Where’s your happy?

Erin Gibbs //August 15, 2014//

Where’s your happy?

Erin Gibbs //August 15, 2014//

Happiness is not something ready-made. It comes from your own actions. – Dalai Lama

What’s “happy” got to do with business?

Just about everything.

If you don’t like your work, the people you work with (or for) or (outside of that) your life or yourself in general, then your career suffers and you bring down the people around you. On the flip side, if you are content and currently bringing joy to your workplace, chances are you’ll lift the people and teams with whom you work. These people will fight over who gets to partner with you on projects, and your work will be efficient and productive. Chances are, that shine of yours will earn you a promotion or attention – bringing more goodness into your life. Being happy is an amazing generator of good work and good will.

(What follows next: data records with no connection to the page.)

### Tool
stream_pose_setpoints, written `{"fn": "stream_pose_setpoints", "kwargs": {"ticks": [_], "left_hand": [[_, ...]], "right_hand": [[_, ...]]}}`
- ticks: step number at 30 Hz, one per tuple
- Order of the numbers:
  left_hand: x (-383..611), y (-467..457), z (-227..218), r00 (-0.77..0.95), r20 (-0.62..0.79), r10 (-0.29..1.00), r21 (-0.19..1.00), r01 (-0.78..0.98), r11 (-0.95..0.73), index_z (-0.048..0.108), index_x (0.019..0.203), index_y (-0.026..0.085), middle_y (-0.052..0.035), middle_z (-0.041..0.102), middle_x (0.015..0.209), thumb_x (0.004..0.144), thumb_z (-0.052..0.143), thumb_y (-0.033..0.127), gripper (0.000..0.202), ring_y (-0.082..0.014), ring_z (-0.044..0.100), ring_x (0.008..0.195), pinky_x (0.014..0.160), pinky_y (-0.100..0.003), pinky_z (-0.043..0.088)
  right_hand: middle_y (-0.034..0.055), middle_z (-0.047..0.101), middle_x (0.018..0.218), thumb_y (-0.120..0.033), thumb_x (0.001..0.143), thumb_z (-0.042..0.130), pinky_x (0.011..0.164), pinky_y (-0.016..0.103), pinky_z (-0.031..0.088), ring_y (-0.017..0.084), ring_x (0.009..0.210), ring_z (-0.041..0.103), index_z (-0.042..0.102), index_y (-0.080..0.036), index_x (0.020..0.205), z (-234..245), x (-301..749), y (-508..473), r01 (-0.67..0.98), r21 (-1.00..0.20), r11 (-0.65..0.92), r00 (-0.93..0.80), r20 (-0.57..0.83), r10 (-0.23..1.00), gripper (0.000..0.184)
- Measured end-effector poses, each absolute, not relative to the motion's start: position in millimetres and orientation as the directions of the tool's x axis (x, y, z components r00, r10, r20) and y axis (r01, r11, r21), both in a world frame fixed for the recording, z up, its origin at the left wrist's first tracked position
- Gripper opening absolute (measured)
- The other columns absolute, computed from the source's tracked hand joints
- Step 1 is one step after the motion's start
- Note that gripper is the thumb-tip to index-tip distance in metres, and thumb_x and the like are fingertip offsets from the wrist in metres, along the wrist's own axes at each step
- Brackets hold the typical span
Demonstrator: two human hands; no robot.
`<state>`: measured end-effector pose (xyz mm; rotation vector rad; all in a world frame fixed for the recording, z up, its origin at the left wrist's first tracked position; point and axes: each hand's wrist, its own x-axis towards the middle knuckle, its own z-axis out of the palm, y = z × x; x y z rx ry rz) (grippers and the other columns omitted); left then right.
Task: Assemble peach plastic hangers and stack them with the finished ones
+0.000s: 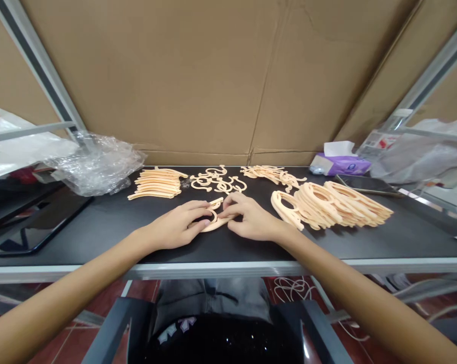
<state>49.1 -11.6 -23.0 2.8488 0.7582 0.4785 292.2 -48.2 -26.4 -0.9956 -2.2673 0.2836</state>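
Near the table's front edge, a cream plastic folding hanger (215, 221) lies low between my two hands, its rounded opening partly showing. My left hand (180, 224) is closed on its left side, thumb in front and fingers behind. With a pinch of thumb and fingers, my right hand (250, 216) grips its right side; my fingers hide part of it. Just behind are several loose cream hooks (218, 180). A stack of slim curved hanger arms (156, 183) lies to the left. Folded hangers (327, 205) overlap in a row at the right.
A heap of small cream parts (272, 175) lies at the back. Clear plastic wrap (95, 164) and a dark phone-like slab (42, 222) are on the left. A purple tissue pack (344, 164) and another dark flat device (367, 184) sit back right, before a cardboard wall (183, 76).
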Motion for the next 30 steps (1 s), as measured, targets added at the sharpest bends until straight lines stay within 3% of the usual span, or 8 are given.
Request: {"fn": "stream_pose_setpoints", "kwargs": {"ticks": [7,11,14,18,24,27,30], "left_hand": [[49.9,-12.5,-21.0,0.818,0.291,0.496,0.286,0.42,-0.861,0.06,0.131,0.018,-0.0133,0.059,0.139,0.096,0.055,0.046,0.045,-0.0257,0.057,0.128,0.108,-0.039,0.046],[49.5,-12.3,-19.5,0.824,0.311,0.474,0.362,0.358,-0.861,0.056,0.134,0.019,-0.0113,0.06,0.137,0.094,0.059,0.039,0.045,-0.0232,0.059,0.123,0.105,-0.035,0.047],[49.2,-12.5,-18.5,0.814,0.334,0.475,0.383,0.343,-0.858,0.051,0.138,0.018,-0.0119,0.059,0.137,0.09,0.064,0.035,0.053,-0.0244,0.058,0.124,0.107,-0.037,0.045],[49.0,-12.7,-17.0,0.812,0.386,0.438,0.381,0.292,-0.877,0.049,0.137,0.018,-0.0122,0.058,0.134,0.086,0.066,0.03,0.055,-0.0247,0.057,0.123,0.107,-0.038,0.045],[48.9,-10.4,-18.4,0.759,0.44,0.481,0.38,0.327,-0.865,0.051,0.135,0.018,-0.0132,0.056,0.136,0.081,0.074,0.035,0.062,-0.0276,0.053,0.127,0.11,-0.04,0.043],[49.7,-7.6,-18.9,0.655,0.415,0.632,0.525,0.395,-0.754,0.052,0.134,0.018,-0.0126,0.061,0.131,0.076,0.078,0.04,0.067,-0.0279,0.059,0.119,0.106,-0.042,0.046],[50.1,-3.8,-16.7,0.581,0.266,0.77,0.776,0.345,-0.528,0.054,0.13,0.017,-0.0096,0.071,0.111,0.075,0.079,0.037,0.063,-0.025,0.069,0.101,0.093,-0.039,0.054]], "right_hand": [[0.0087,0.06,0.108,-0.008,0.076,0.06,0.093,0.04,0.052,0.021,0.105,0.06,0.077,-0.02,0.094,-28.0,293.7,-47.6,0.564,-0.46,0.686,-0.525,0.441,0.728,0.028],[0.0099,0.056,0.12,-0.014,0.077,0.065,0.103,0.045,0.047,0.023,0.116,0.058,0.074,-0.021,0.102,-27.7,293.4,-48.2,0.57,-0.464,0.678,-0.515,0.441,0.735,0.028],[0.0127,0.054,0.133,-0.027,0.076,0.075,0.109,0.051,0.041,0.029,0.127,0.052,0.067,-0.021,0.119,-24.7,292.8,-49.0,0.624,-0.465,0.628,-0.484,0.401,0.778,0.044],[0.0129,0.064,0.126,-0.04,0.078,0.077,0.106,0.055,0.042,0.03,0.12,0.057,0.062,-0.019,0.125,-22.1,292.6,-49.1,0.694,-0.464,0.551,-0.469,0.29,0.834,0.054],[0.0139,0.06,0.129,-0.039,0.078,0.078,0.103,0.051,0.048,0.029,0.121,0.058,0.059,-0.02,0.127,-27.1,295.7,-46.2,0.612,-0.377,0.695,-0.52,0.47,0.713,0.055],[0.0155,0.057,0.131,-0.037,0.081,0.076,0.103,0.05,0.05,0.029,0.122,0.057,0.058,-0.02,0.127,-29.1,296.5,-45.9,0.586,-0.316,0.746,-0.543,0.53,0.651,0.053],[0.0163,0.056,0.13,-0.035,0.081,0.075,0.103,0.051,0.051,0.03,0.122,0.057,0.058,-0.019,0.127,-29.8,296.4,-46.5,0.583,-0.253,0.772,-0.554,0.572,0.605,0.051]]}}
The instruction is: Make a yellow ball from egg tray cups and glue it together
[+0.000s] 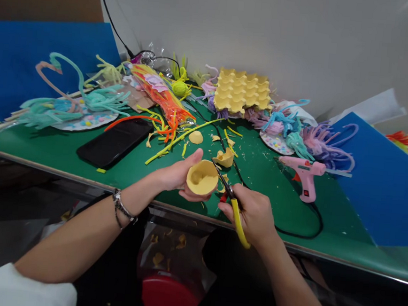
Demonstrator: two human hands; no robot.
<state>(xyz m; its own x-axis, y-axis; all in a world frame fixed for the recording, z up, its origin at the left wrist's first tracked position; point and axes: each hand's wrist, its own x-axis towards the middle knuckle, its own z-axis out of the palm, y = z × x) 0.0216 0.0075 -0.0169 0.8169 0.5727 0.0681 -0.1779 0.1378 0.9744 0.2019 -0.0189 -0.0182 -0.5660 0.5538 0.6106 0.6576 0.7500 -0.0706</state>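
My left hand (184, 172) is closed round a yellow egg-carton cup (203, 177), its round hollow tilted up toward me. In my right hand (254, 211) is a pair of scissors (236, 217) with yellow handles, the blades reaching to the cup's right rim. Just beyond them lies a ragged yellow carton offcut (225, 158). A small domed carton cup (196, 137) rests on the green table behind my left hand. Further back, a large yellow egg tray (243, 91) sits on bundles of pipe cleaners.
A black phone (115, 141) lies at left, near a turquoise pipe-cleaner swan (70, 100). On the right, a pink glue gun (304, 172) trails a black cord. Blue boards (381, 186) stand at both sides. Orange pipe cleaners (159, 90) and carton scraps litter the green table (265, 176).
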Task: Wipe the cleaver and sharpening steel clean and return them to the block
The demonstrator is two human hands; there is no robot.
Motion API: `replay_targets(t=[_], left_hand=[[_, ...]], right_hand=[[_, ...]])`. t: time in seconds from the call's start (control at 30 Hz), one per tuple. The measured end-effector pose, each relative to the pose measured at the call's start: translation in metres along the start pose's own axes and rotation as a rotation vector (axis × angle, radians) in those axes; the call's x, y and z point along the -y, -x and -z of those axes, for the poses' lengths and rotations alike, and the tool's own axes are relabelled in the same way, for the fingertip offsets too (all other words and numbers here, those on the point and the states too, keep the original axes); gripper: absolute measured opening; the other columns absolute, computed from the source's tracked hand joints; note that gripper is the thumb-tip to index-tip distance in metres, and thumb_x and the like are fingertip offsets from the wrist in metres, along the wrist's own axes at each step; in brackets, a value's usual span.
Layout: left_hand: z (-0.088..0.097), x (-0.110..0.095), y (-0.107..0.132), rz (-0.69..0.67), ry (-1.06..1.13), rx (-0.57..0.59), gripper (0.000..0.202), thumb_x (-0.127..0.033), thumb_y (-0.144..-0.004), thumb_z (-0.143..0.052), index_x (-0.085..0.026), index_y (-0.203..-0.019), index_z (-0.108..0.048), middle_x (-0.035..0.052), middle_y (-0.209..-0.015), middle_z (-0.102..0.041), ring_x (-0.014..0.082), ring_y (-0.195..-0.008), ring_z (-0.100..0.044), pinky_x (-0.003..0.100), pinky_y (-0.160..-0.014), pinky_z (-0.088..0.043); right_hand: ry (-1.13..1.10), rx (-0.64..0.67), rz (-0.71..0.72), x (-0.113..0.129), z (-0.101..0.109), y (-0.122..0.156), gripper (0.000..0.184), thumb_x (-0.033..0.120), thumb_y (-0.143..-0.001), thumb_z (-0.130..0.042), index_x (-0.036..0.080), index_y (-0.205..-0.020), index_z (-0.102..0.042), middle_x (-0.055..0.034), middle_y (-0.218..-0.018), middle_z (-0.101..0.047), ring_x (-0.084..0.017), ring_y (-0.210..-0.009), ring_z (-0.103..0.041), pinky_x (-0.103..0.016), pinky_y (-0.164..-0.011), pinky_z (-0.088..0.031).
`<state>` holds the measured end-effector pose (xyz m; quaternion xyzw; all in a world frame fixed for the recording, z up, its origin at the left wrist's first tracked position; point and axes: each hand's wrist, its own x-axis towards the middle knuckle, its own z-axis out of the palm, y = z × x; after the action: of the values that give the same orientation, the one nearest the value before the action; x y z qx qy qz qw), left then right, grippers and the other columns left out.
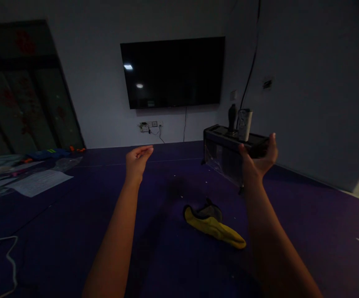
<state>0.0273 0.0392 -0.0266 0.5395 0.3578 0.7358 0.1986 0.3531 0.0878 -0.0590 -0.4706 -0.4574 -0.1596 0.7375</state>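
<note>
Both my arms reach forward over a dark purple floor (73, 215). My left hand (137, 159) is raised with the fingers loosely curled inward, and nothing shows in it. My right hand (258, 157) is held up, palm open, fingers and thumb apart, in front of a low dark cabinet (225, 151); it holds nothing. A yellow and grey cloth (212, 225) lies crumpled on the floor between my forearms, closer to the right one.
A black TV (173, 72) hangs on the far wall above a socket strip (150, 125). A dark figurine (232, 120) and a grey cylinder (244, 124) stand on the cabinet. Papers (39, 182) and coloured items lie at left; a white cord (8, 256) at lower left.
</note>
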Motion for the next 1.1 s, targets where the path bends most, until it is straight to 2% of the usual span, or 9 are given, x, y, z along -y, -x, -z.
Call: replay_targets(t=[0.1, 0.27, 0.37, 0.5, 0.77, 0.97, 1.03, 1.1], left_hand=[[0.006, 0.000, -0.002, 0.087, -0.013, -0.080, 0.021, -0.029, -0.059, -0.071, -0.015, -0.074, -0.068, 0.0073, -0.084, -0.069, 0.0190, -0.087, -0.061, 0.034, -0.084, -0.046], [0.012, 0.003, -0.006, 0.161, 0.010, -0.148, 0.020, -0.025, -0.055, -0.073, -0.014, -0.071, -0.067, 0.0068, -0.080, -0.068, 0.0166, -0.081, -0.061, 0.028, -0.073, -0.047], [0.015, 0.005, -0.007, 0.190, -0.002, -0.102, 0.019, -0.026, -0.059, -0.070, -0.014, -0.072, -0.066, 0.0084, -0.085, -0.068, 0.0156, -0.080, -0.061, 0.026, -0.069, -0.046], [0.016, 0.006, -0.006, 0.263, 0.011, -0.022, 0.019, -0.030, -0.064, -0.066, -0.014, -0.074, -0.066, 0.0101, -0.096, -0.067, 0.0153, -0.081, -0.062, 0.025, -0.067, -0.046], [0.015, 0.004, -0.007, 0.279, -0.025, -0.051, 0.023, -0.029, -0.054, -0.074, -0.013, -0.069, -0.065, 0.0091, -0.085, -0.068, 0.0154, -0.079, -0.061, 0.023, -0.066, -0.045], [0.019, 0.001, -0.008, 0.286, 0.046, -0.048, 0.021, -0.030, -0.061, -0.067, -0.014, -0.074, -0.064, 0.0112, -0.096, -0.067, 0.0171, -0.080, -0.063, 0.027, -0.066, -0.047], [0.022, 0.000, -0.008, 0.302, 0.060, -0.049, 0.020, -0.029, -0.064, -0.064, -0.014, -0.076, -0.064, 0.0116, -0.099, -0.066, 0.0177, -0.081, -0.064, 0.027, -0.066, -0.047], [0.024, -0.001, -0.008, 0.313, 0.066, -0.054, 0.019, -0.029, -0.065, -0.063, -0.014, -0.077, -0.064, 0.0115, -0.099, -0.066, 0.0181, -0.081, -0.064, 0.028, -0.067, -0.048]], right_hand=[[0.219, -0.167, -0.006, -0.020, 0.010, 0.001, 0.092, 0.058, -0.059, -0.066, 0.009, -0.132, -0.037, -0.0179, -0.119, -0.048, -0.033, -0.111, -0.042, -0.049, -0.092, -0.032], [0.282, -0.241, -0.078, -0.047, 0.020, 0.006, 0.095, 0.061, -0.057, -0.066, 0.006, -0.130, -0.041, -0.0193, -0.116, -0.051, -0.033, -0.109, -0.046, -0.044, -0.092, -0.034], [0.270, -0.264, -0.120, -0.057, 0.021, 0.010, 0.095, 0.061, -0.058, -0.066, 0.004, -0.130, -0.042, -0.0209, -0.115, -0.052, -0.033, -0.107, -0.047, -0.042, -0.091, -0.036], [0.278, -0.279, -0.163, -0.064, 0.017, 0.013, 0.096, 0.061, -0.057, -0.066, 0.004, -0.130, -0.042, -0.0206, -0.114, -0.052, -0.034, -0.107, -0.047, -0.046, -0.090, -0.036], [0.326, -0.239, -0.182, -0.059, 0.010, 0.020, 0.092, 0.065, -0.056, -0.064, 0.010, -0.128, -0.045, -0.0195, -0.114, -0.052, -0.036, -0.106, -0.047, -0.052, -0.086, -0.036], [0.322, -0.220, -0.220, -0.054, 0.010, 0.022, 0.094, 0.063, -0.057, -0.065, 0.010, -0.130, -0.041, -0.0221, -0.119, -0.049, -0.038, -0.111, -0.045, -0.055, -0.089, -0.033], [0.335, -0.177, -0.280, -0.047, 0.011, 0.020, 0.096, 0.063, -0.057, -0.066, 0.012, -0.133, -0.037, -0.0236, -0.124, -0.045, -0.041, -0.116, -0.039, -0.061, -0.092, -0.025], [0.387, -0.136, -0.354, -0.033, 0.014, 0.015, 0.102, 0.062, -0.054, -0.068, 0.013, -0.136, -0.032, -0.0273, -0.131, -0.035, -0.048, -0.123, -0.025, -0.071, -0.091, -0.009]])
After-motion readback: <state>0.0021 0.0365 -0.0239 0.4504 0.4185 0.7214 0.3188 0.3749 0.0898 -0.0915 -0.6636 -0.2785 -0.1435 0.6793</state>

It’s also no secret that happiness is a struggle to find – and to keep. It’s something you choose to do, not something you are entitled to have or something your employer can give you. It’s an everyday challenge to “be happy” when there is so much potential stress from life and work events that can easily run you down and zap your reserve. Every morning you must wake up and make it a conscious decision: “Today, I choose happy.”

The Dalai Lama says he achieves happiness from how he interacts with people: “I try to treat whomever I meet as an old friend. This gives me a genuine feeling of happiness.”

It’s taken a while (and a lot of bumpy roads) but I now recognize and embrace that happy is a choice – and I hope that someday when people reflect upon me, they will say, “She was crazy! She was organized! She was a great mother/employer/businesswoman/competitor/friend – and she was happy!”

There is no end to the list of reasons to be unhappy, and I’m no Pollyanna. When it relates to business, it’s most difficult when employees come to me with the multitude of reasons why they aren’t happy. This piece of entrepreneurship alone can zap a person of joy. It’s therefore unproductive (physically and emotionally) to spend time trying to fix things that:

a) Aren’t your problem;
b) Aren’t related to the employee’s work or the business;
c) Can’t be fixed.

Of course, we are all human and therefore know how easy it is to become wrapped up in these issues, regardless of whether or not they are worth our time or energy. To help us all avoid these happiness-draining pitfalls, here are some tips for the pleasers out there – those of us who want the best for everyone, often at the cost of their own calm:

• Put down your phone/email/computer. Experience life in the moment and face-to-face. This applies to work meetings too as well as social interactions.
• Find a hobby and love it. If you lost your hobby, go find it again – or find a new one!
• Stop being a jerk. Seriously.
• Sleep. It really helps!
• Eat – but not just anything. Eat what’s good for you, and what makes you feel good.
• Exercise. (OMG – there’s a muscle there?)
• Multitasking is fancy talk for procrastination. (I should know; I am the Queen of Multitasking). Instead, try to focus your attention on something and get that one task done before moving onto the next.
• Work on making that first impression. It can lead to lasting relationships – which in turn will make you feel good.

I am far from perfect, and these tips certainly pertain to me as well – but the small changes and tweaks that I’ve made in the last year have helped me to carve out time for change – and (most importantly) time to choose to be happy. The renewed focus and positive vibes have helped me tremendously with better team building and more effectively achieving goals.

Obviously, not every day can be grins and giggle, but if happy is the choice versus unhappy, and we look at challenges or conflict as opportunity, those ‘down’ days are going to be much easier to get through. 

If you Google the word “happy,” you’ll find pages of tips from everyone from Pope Francis to the Dalai Lama to the average Joe with a blog.  Do some research and see what you find.

Can you find your purpose? Can you find your happy?